To know more about the built-in metrics, refer to the Spring Boot Actuator's Metrics.

These are great for infrastructure-level visibility—but they won’t tell you what your business logic is doing.

Why Custom Metrics?

Imagine you're building an e-commerce system. You might want to know:

  • How many orders failed validation today?
  • What’s the average time to process a payment?
  • Is the call to the shipping provider timing out?
  • How often does inventory sync fail?

The default Spring Boot metrics won’t answer any of those questions. Custom metrics will.

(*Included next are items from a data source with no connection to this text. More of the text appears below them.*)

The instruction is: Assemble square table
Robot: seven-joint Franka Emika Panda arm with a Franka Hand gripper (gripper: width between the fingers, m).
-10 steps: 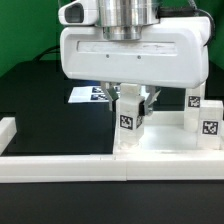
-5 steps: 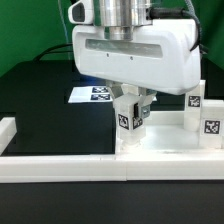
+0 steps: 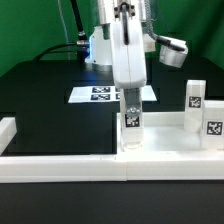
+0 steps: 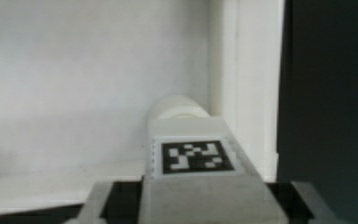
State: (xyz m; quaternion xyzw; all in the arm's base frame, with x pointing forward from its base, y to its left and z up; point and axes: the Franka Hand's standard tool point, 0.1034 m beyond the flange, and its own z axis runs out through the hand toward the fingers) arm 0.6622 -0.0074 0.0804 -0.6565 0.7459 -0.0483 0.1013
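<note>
I have one of the short white legs [image 3: 131,118] clamped between my fingers [image 4: 179,190], which stand partly closed, their pads pressed to the leg's two flanks; in the wrist view the leg's black-and-white tag sits just above my fingers and the leg runs away from me toward the white panel. In the exterior view the leg stands upright at the near corner of the square tabletop [image 3: 170,145] toward that view's left, its foot touching or almost touching the panel; I cannot tell whether it has entered the corner socket, since the leg hides that spot. Two more legs [image 3: 195,96] [image 3: 212,127] stand upright on the panel at the exterior view's right. The panel lies on the black bench [image 3: 45,110], tight against the low white border wall [image 3: 60,166], and the marker board [image 3: 100,94] lies flat behind it. I judge that I am fitting this leg into its socket. The next move, as I read it, calls for holding the leg plumb over the hole, pressing it down and turning it until it seats, without pushing the panel sideways.
</note>
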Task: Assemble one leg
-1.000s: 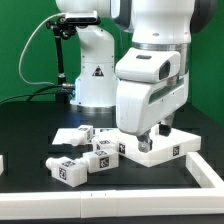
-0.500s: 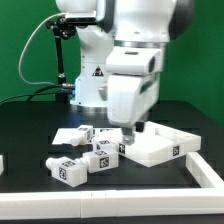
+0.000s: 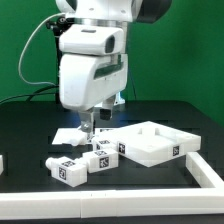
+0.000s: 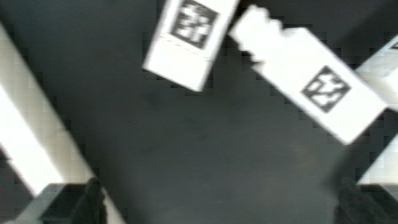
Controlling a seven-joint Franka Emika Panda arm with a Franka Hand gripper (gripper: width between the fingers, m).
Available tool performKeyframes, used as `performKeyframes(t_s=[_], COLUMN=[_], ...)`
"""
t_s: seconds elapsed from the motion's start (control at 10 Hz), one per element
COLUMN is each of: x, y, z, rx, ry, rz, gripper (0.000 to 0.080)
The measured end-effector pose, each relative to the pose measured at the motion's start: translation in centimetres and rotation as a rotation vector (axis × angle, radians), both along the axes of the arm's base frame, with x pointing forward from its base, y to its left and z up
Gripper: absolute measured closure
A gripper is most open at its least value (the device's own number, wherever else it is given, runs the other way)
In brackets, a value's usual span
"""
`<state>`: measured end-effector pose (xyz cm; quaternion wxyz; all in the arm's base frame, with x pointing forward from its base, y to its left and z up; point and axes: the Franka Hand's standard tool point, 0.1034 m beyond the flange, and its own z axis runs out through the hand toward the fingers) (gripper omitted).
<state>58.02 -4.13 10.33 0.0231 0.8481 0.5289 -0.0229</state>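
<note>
Several legs, small white blocks with black-and-white tags, lie in a loose group on the black table: one at the front (image 3: 70,169), one beside it (image 3: 100,160), one behind that (image 3: 106,147). My gripper (image 3: 92,126) hangs above the back of this group, open and empty. In the wrist view one leg (image 4: 313,82) lies ahead of the gripper (image 4: 217,205). Its dark fingers (image 4: 68,205) show far apart with bare table between them. The large flat white square piece with a raised rim (image 3: 152,145) lies to the exterior view's right of the legs.
The marker board (image 3: 68,134) lies flat just left of the gripper in the exterior view and also shows in the wrist view (image 4: 187,42). A white bar (image 3: 208,172) runs along the front right. Another white piece (image 3: 2,161) sits at the left edge.
The arm has swung to the exterior view's left, from over the large square piece to over the legs and the marker board. The parts on the table have not moved.
</note>
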Motion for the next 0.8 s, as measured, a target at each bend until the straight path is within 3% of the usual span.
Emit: performKeyframes(t_s=[0.2, 0.6, 0.7, 0.8], x=[2.6, 2.8, 2.7, 1.5], y=[-2.8, -3.4, -4.6, -4.4], z=[-0.1, -0.5, -1.4, -3.6], rx=[0.007, 0.012, 0.020, 0.038], ry=[0.017, 0.018, 0.025, 0.018], rz=[-0.004, -0.047, -0.122, -0.232], gripper=[0.0150, 0.0150, 0.0150, 0.0150])
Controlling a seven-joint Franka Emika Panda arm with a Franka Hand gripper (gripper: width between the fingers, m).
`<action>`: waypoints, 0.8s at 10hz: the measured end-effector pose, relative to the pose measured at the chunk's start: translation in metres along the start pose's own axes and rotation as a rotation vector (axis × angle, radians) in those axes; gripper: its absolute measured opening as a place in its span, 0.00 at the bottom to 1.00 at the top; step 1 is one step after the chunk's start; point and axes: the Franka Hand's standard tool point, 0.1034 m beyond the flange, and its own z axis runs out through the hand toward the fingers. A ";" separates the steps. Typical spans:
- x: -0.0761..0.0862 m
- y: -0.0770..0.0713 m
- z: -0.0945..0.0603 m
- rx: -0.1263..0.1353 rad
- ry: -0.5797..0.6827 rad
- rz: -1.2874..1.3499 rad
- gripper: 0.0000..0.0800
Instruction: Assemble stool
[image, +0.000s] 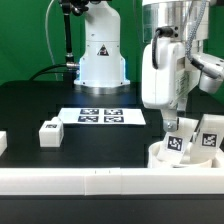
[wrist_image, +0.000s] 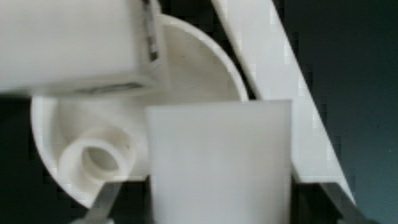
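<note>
Jaws of gripper (wrist_image: 214, 208) closed on one white leg (wrist_image: 217, 160), w/ a finger (wrist_image: 114, 200) pressed to each flank; leg held upright. Ext. view: gripper (image: 176, 125) hangs directly above seat (image: 162, 155), and the held leg (image: 180, 141), tag facing camera, sits low over seat's top face; contact w/ seat cannot be told. Wrist view: seat (wrist_image: 80, 130) shows as a round white disc beside and behind the held leg, w/ an open round socket (wrist_image: 93, 158) just beside leg's lower corner. Second leg (wrist_image: 71, 45) overlaps seat's rim on the side away from the socket; in ext. view it (image: 210, 135) stands at seat's far side. Rail (image: 90, 180) runs just in front of seat. Third leg (image: 50, 132) lies on black table (image: 30, 100) well apart from seat, toward ext. view's left; marker board (image: 100, 117) lies between that leg and seat, further back.
</note>
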 end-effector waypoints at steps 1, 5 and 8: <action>-0.002 0.001 0.000 0.009 -0.014 0.010 0.42; -0.004 0.002 0.001 0.007 -0.024 -0.007 0.70; -0.007 0.000 -0.006 0.014 -0.032 -0.084 0.81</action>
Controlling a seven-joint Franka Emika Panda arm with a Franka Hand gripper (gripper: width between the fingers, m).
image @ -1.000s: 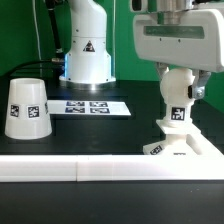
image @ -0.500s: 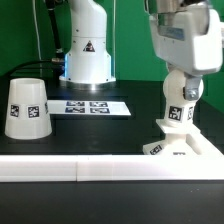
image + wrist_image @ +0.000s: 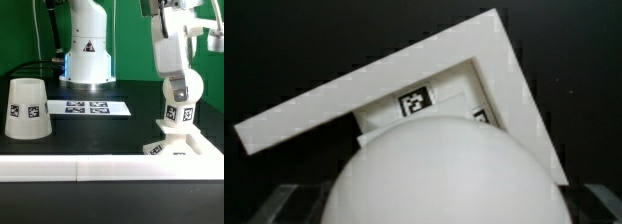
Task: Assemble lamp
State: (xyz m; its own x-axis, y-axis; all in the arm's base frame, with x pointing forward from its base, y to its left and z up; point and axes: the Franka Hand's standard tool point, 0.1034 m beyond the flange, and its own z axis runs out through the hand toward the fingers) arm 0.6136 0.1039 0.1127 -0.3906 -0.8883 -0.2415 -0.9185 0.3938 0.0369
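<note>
The ball-topped bulb (image 3: 178,100) stands upright on the flat square base (image 3: 192,148) at the exterior view's right. My gripper (image 3: 177,72) sits over the bulb's top, turned edge-on to the camera. In the wrist view the bulb (image 3: 446,170) fills the space between my fingers (image 3: 287,205), with a dark gap on each side, so the gripper is open around it. The base (image 3: 331,110) shows beneath the bulb. The cone shade (image 3: 26,108) stands apart at the exterior view's left.
The marker board (image 3: 92,107) lies flat mid-table. A long white rail (image 3: 80,170) runs along the front edge. The arm's white pedestal (image 3: 86,55) stands at the back.
My gripper has rotated about the bulb from broad-face to edge-on. The bulb's tag still faces the same way, and the base and shade have not moved.
</note>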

They let you monitor what actually matters to your application and your users—making them invaluable for performance tuning, troubleshooting, and tracking your Service Level Objectives (SLOs).

A Quick Look at the Stack

Micrometer

Micrometer is the metrics facade used by Spring Boot. It offers a vendor-neutral API to create and publish metrics to backends like Prometheus, Datadog, New Relic, and more.

Prometheus

Prometheus scrapes metrics from your application at regular intervals and stores them as time series data. With its powerful query language (PromQL), you can slice, dice, and alert on metrics easily.

Spring Boot Actuator

Spring Boot Actuator bridges the gap, exposing your metrics (including custom ones) via HTTP endpoints like /actuator/metrics.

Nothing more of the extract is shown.